━━━ The data ━━━

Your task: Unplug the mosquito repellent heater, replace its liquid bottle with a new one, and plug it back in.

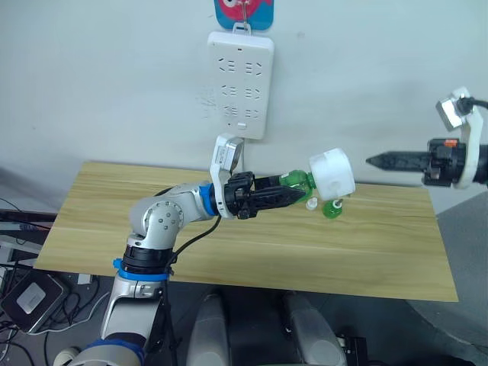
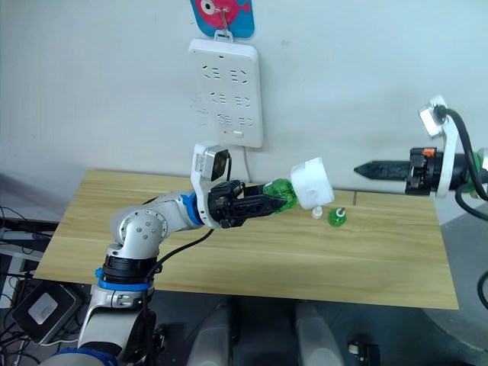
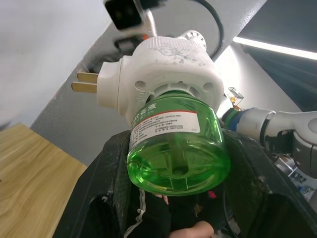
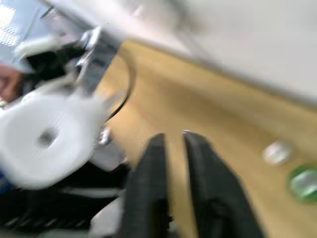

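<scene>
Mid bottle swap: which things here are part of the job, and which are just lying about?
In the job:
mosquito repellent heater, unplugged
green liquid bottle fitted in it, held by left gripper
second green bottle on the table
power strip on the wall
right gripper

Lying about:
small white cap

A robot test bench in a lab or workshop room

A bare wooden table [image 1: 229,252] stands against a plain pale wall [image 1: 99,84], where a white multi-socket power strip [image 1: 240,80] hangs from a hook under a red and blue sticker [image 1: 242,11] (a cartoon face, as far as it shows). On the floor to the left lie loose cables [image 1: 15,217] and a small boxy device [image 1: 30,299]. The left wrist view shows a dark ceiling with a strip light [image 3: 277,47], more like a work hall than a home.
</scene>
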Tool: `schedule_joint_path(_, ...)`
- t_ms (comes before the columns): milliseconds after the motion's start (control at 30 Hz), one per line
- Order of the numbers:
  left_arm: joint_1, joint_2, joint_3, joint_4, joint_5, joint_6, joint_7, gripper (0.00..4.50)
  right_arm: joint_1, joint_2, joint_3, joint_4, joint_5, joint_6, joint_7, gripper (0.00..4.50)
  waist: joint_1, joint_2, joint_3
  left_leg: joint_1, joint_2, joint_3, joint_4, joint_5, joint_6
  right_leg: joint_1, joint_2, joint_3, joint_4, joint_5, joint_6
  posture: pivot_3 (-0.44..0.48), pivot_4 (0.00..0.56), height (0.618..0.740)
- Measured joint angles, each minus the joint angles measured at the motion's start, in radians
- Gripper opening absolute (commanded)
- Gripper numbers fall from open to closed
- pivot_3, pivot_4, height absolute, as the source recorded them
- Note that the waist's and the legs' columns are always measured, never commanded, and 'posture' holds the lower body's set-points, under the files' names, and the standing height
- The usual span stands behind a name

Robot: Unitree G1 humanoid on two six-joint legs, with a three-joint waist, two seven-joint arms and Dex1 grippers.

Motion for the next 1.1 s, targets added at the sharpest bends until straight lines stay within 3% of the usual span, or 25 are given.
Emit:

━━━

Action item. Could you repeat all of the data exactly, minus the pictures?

Task output.
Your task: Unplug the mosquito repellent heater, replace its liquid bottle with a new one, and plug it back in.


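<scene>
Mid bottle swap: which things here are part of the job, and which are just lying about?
In the job:
mosquito repellent heater, unplugged
green liquid bottle fitted in it, held by left gripper
second green bottle on the table
power strip on the wall
right gripper

Lying about:
small white cap

A robot test bench in a lab or workshop room

A bare wooden table [image 1: 229,252] stands against a plain pale wall [image 1: 99,84], where a white multi-socket power strip [image 1: 240,80] hangs from a hook under a red and blue sticker [image 1: 242,11] (a cartoon face, as far as it shows). On the floor to the left lie loose cables [image 1: 15,217] and a small boxy device [image 1: 30,299]. The left wrist view shows a dark ceiling with a strip light [image 3: 277,47], more like a work hall than a home.
</scene>
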Tool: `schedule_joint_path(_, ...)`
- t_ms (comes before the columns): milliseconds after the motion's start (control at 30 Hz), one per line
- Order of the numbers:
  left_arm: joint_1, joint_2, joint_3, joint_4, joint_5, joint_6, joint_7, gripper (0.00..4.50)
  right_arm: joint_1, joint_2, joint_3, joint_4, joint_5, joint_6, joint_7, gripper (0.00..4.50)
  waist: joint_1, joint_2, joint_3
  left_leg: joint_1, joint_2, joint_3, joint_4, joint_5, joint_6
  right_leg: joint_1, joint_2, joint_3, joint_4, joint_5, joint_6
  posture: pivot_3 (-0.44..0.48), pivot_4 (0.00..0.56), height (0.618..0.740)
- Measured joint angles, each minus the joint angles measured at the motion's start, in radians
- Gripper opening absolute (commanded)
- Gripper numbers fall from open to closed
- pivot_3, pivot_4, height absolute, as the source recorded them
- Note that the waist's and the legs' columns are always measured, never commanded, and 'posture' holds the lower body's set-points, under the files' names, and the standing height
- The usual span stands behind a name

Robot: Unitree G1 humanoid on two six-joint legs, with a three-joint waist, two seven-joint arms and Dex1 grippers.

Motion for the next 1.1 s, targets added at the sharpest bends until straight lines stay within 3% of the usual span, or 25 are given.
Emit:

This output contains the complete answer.